That leads to a 50 triangle solution. So is that a perfect solution? With code for calculating an angle based on vertices, all the angles can be checked.

Calculating an angle based on vertices

Table[angle[RotateLeft[exactpts[[triangles[[n]]]], k]] //    FullSimplify, {n, 1, Length[triangles]}, {k, 0, 2}]

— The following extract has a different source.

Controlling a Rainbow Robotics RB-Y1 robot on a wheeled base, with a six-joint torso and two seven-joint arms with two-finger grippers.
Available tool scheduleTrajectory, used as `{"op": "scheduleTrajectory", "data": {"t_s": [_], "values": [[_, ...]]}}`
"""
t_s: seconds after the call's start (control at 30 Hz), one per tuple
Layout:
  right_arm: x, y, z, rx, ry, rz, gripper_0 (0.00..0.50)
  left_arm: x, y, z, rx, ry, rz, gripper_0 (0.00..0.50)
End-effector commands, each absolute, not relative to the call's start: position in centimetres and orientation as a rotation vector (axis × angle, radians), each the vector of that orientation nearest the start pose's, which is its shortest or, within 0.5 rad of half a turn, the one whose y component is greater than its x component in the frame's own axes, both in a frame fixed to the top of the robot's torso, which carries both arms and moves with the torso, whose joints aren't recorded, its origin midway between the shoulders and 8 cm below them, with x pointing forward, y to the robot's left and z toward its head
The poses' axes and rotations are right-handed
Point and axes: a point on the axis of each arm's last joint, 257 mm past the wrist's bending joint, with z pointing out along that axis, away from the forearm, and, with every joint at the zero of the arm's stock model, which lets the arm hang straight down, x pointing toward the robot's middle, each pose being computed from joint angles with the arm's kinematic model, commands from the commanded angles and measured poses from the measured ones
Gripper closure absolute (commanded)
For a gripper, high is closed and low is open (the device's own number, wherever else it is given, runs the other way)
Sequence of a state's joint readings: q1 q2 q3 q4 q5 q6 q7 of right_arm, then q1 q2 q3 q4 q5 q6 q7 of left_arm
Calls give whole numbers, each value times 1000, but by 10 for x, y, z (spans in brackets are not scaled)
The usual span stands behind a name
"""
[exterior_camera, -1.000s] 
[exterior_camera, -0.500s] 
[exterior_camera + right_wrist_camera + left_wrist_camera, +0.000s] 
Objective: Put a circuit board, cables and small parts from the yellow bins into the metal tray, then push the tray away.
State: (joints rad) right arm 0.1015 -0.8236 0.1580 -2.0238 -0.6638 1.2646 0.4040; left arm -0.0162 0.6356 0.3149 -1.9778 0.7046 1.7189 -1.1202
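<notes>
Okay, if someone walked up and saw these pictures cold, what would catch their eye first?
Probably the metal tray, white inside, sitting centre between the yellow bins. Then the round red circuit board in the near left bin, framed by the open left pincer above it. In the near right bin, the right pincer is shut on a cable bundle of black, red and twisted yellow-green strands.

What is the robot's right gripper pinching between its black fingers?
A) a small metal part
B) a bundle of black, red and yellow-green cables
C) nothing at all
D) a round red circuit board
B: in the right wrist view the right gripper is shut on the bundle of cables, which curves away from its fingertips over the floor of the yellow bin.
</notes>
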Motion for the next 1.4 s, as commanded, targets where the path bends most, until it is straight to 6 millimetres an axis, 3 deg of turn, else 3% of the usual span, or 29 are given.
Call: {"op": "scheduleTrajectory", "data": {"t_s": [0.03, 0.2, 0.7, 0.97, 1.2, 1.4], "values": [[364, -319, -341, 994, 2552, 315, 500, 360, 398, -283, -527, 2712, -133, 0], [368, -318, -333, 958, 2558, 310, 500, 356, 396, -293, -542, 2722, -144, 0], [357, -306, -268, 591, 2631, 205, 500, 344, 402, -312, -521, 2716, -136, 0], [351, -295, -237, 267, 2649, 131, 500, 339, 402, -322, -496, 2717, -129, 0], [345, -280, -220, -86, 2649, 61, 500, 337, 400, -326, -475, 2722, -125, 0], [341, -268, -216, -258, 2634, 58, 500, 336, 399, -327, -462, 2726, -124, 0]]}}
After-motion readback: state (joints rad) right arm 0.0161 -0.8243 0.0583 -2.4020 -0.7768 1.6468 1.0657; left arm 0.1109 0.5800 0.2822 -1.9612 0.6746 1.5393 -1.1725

{{45, 60, 75}, {45, 60, 75}, {45, 60, 75}, {45, 60, 75}, {45, 60,    75}, {45, 60, 75}, {45, 60, 75}, {45, 60, 75}, {45, 60, 75}, {45,    60, 75}, {45, 60, 75}, {45, 60, 75}, {45, 60, 75}, {45, 60,    75}, {45, 60, 75}, {45, 60, 75}, {45, 60, 75}, {45, 60, 75}, {45,    60, 75}, {45, 60, 75}, {45, 75, 60}, {45, 60, 75}, {45, 60,    75}, {45, 60, 75}, {45, 60, 75}}

All of the triangles are exact 45°-60°-75° triangles, so Baxter’s solution is indeed exact. Now we can take a look at the 50 triangle solution.

50 triangle solution

So I owe Lew Baxter $150. If you’re ever tackling problems in numerical optimization, and the values are mysterious, it’s worth giving RootApproximant a try. You might have an exact solution.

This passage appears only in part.